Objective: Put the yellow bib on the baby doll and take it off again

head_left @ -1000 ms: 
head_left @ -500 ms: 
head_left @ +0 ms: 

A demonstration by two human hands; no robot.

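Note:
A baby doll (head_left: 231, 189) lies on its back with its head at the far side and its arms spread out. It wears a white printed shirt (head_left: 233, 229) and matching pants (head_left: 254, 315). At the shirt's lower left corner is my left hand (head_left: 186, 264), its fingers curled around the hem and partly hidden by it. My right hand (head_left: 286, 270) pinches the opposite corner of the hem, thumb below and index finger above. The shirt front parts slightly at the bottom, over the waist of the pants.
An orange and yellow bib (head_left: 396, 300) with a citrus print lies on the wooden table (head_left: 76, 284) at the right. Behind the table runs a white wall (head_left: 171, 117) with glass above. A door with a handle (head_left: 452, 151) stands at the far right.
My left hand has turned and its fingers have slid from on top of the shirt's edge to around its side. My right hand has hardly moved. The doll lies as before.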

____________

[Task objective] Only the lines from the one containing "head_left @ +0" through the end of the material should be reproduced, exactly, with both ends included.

[Expected answer]
head_left @ +0 ms: 

A demonstration by two human hands; no robot.

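Note:
A baby doll (head_left: 231, 189) lies on its back with its head at the far side and its arms spread out. It wears a white printed shirt (head_left: 233, 229) and matching pants (head_left: 254, 315). At the shirt's lower left corner is my left hand (head_left: 186, 264), its fingers curled around the hem and partly hidden by it. My right hand (head_left: 286, 270) pinches the opposite corner of the hem, thumb below and index finger above. The shirt front parts slightly at the bottom, over the waist of the pants.
An orange and yellow bib (head_left: 396, 300) with a citrus print lies on the wooden table (head_left: 76, 284) at the right. Behind the table runs a white wall (head_left: 171, 117) with glass above. A door with a handle (head_left: 452, 151) stands at the far right.
My left hand has turned and its fingers have slid from on top of the shirt's edge to around its side. My right hand has hardly moved. The doll lies as before.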

With this, the answer is complete.